Peppermint tea is a popular sore throat remedy, but there’s reason for caution in large amounts. Menthol, the active compound in peppermint, has been shown to suppress milk production in animal studies and cell cultures. Whether a cup or two of peppermint tea is enough to affect a human mother’s supply isn’t well established, but peppermint has traditionally been used to deliberately reduce milk production during weaning. If you’re concerned about supply, chamomile or ginger tea is a safer choice for soothing your throat. Sage tea carries similar concerns and is best avoided while nursing.
If You Need Antibiotics
Most sore throats are caused by viruses and resolve on their own, but strep throat requires antibiotics. Signs that your sore throat may be strep include a fever, pain when swallowing, swollen lymph nodes in the front of your neck, red and swollen tonsils with white patches or streaks, and tiny red spots on the roof of your mouth. Strep throat also tends to come on suddenly rather than building gradually.
If you do test positive for strep, common antibiotics like amoxicillin and cephalexin are considered acceptable during breastfeeding. Cephalexin produces low levels in breast milk that are generally not expected to cause problems. The most commonly reported side effect in nursing infants is loose stools or mild diarrhea, which happens because the antibiotic can slightly disrupt the baby’s gut bacteria. In a small study tracking cephalexin-exposed infants, about 2 out of 7 developed diarrhea during their mother’s course of treatment. Thrush (a yeast overgrowth in the baby’s mouth) is another theoretical risk with any antibiotic but appears uncommon. These effects typically resolve once the mother finishes her course.
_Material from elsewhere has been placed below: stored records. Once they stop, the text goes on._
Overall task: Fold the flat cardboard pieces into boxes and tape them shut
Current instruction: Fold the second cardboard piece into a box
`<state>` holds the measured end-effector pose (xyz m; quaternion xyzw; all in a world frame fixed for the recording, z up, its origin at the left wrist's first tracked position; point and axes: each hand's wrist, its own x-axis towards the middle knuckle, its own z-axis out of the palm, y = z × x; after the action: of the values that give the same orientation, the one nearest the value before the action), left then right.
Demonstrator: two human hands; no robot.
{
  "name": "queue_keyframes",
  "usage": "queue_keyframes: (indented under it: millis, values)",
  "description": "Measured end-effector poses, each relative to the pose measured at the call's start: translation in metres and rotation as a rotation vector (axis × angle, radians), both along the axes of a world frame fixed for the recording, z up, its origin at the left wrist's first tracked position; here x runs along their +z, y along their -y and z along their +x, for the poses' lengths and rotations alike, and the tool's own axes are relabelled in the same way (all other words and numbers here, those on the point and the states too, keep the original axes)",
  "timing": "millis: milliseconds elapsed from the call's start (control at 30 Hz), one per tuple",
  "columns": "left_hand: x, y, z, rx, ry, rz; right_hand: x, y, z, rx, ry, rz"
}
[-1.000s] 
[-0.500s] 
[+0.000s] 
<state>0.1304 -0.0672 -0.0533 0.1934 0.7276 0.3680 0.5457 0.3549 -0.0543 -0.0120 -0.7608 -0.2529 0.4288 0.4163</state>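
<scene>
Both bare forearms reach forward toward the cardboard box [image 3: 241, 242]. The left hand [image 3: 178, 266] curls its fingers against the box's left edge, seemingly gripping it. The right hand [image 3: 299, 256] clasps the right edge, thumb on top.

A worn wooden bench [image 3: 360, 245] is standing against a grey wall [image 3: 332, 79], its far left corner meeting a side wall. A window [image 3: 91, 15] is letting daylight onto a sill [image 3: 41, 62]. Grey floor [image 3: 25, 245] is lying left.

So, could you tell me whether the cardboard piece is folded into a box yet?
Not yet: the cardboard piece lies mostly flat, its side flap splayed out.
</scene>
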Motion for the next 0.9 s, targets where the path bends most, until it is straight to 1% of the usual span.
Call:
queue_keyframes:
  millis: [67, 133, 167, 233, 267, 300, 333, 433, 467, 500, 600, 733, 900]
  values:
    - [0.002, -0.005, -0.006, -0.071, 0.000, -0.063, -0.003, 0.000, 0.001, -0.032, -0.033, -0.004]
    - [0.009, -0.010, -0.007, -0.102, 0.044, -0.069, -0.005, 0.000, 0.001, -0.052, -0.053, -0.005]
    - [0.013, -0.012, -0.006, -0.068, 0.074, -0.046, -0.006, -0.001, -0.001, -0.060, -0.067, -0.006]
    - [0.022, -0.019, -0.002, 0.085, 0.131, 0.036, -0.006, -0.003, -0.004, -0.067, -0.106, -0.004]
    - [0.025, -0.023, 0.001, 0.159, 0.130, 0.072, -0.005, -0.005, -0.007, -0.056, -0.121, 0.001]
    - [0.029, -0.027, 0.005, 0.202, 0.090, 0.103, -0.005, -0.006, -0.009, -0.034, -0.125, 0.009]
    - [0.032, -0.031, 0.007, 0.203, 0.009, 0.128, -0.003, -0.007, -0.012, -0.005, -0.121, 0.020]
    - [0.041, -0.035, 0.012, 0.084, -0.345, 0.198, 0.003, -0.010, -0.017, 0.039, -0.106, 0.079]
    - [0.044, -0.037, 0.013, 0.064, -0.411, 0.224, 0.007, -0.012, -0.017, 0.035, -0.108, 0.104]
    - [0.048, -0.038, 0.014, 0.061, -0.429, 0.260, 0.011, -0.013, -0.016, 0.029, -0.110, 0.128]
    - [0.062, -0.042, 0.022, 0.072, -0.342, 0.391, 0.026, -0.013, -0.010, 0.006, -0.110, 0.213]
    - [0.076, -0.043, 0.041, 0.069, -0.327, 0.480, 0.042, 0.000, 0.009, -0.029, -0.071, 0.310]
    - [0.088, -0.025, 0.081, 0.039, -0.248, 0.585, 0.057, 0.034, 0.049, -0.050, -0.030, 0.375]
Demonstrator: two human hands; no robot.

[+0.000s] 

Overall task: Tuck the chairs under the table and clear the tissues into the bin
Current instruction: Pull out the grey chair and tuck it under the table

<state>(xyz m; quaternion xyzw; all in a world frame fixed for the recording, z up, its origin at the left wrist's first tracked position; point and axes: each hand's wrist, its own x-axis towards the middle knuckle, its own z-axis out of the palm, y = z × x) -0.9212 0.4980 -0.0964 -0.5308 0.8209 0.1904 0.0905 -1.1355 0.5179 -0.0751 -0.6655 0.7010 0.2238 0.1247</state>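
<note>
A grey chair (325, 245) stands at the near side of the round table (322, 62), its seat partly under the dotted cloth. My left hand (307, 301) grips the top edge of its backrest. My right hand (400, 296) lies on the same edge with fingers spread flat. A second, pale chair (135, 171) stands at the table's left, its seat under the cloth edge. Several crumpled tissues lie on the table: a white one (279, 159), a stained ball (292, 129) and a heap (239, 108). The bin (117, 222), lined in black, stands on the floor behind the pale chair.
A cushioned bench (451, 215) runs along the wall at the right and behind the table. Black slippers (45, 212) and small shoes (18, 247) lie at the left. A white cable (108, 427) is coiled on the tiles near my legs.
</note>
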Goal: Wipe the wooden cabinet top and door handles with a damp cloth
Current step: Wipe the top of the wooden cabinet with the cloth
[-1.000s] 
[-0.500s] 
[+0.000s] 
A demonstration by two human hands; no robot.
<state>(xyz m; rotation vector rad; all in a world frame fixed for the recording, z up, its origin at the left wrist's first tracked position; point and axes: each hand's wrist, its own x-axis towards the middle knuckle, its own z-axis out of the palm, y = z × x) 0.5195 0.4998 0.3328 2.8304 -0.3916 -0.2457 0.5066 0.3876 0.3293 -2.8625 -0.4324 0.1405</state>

Staying Hydrated While Sick
Being ill increases your fluid needs, and breastfeeding adds to that demand. There’s no magic number of ounces to hit each day, but a practical guideline is to drink a glass of water every time you nurse and whenever you feel thirsty. Research has not found evidence that drinking beyond your thirst level boosts milk production, so forcing excessive fluids isn’t necessary. The goal is simply to avoid dehydration, which can make you feel worse and potentially affect supply. Warm broth, herbal tea (avoiding peppermint and sage), and water with lemon all count toward your intake and double as throat comfort.
Keeping Your Baby Healthy
If your sore throat is caused by a virus or strep bacteria, you can and should continue breastfeeding. Your milk actually contains antibodies your body is producing in response to the infection, which helps protect your baby. The infection itself spreads through respiratory droplets, not through breast milk. Washing your hands frequently, avoiding coughing or sneezing near your baby’s face, and wearing a simple mask during feedings if you’re actively coughing are more effective protective measures than interrupting breastfeeding would be.